Readership is the industry’s measure of how many people read each issue, without necessarily buying it. The paper expects its readership figures to increase in line with circulation figures in the past few months.
The data, which is gathered biannually through the All Media and Products Survey (Amps), a series of face-to-face interviews conducted by the SAARF among a sample of 25 000 adults aged 15 and over, shows that the M&G‘s readership now stands at 428 000, slightly down on the 437 000 figure for June 2010.
Recent data from the Audit Bureau of Circulations, which measures sales figures for print publications, showed that in spite of the downward trend in circulation in the newspaper industry, sales of the M&G increased 7% to more than 50 000 copies from 2009 to 2010.

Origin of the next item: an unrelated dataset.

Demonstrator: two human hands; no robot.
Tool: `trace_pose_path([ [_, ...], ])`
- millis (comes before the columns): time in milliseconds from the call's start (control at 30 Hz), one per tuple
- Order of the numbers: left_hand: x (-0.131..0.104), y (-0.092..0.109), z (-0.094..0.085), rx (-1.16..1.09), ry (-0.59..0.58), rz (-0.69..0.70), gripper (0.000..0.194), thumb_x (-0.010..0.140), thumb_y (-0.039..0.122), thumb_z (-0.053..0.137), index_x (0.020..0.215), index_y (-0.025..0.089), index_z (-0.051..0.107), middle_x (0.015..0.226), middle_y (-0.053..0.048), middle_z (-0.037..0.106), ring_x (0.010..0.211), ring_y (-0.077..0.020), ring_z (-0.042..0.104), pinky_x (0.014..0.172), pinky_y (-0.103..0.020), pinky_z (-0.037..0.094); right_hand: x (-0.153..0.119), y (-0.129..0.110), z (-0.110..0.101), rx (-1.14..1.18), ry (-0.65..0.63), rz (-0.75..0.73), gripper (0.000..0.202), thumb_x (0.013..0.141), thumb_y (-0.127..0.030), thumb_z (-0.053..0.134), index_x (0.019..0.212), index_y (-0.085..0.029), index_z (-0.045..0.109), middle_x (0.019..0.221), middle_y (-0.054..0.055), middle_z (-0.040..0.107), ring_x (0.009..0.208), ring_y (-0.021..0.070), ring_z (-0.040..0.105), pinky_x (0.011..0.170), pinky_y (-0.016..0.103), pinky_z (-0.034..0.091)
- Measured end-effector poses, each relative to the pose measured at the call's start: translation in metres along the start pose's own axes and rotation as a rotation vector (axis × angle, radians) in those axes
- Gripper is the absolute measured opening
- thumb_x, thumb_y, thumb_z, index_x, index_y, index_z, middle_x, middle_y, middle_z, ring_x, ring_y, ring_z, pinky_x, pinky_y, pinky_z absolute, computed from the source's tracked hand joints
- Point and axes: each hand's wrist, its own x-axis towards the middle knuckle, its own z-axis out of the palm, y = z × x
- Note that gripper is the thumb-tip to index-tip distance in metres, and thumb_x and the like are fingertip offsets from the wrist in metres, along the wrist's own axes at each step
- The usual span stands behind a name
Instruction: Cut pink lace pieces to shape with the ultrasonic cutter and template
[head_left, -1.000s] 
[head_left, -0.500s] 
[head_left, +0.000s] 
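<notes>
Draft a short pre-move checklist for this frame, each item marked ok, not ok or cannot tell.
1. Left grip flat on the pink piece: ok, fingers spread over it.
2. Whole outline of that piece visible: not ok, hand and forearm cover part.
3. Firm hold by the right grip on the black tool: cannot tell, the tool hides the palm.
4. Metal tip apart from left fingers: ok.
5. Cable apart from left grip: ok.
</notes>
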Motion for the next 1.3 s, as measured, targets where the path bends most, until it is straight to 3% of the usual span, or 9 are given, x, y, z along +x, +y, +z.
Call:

The Amps survey showed that the paper’s readers varied greatly in age and were largely well educated. “More than half of them are under the age of 34 years and 88% have matriculated or achieved a higher tertiary education qualification,” said Anastacia Martin, the publisher of M&G Media Ltd.
In addition to its strong print readership the M&G also has a growing digital readership. On average in 2010, 625 000 readers accessed the M&G Online each month, according to Nielsen NetRatings.
Almost 800 subscribers also receive the paper’s digital edition each week. A recently launched Kindle edition is also gaining traction. The M&G is the only publication in Africa to run a Kindle edition.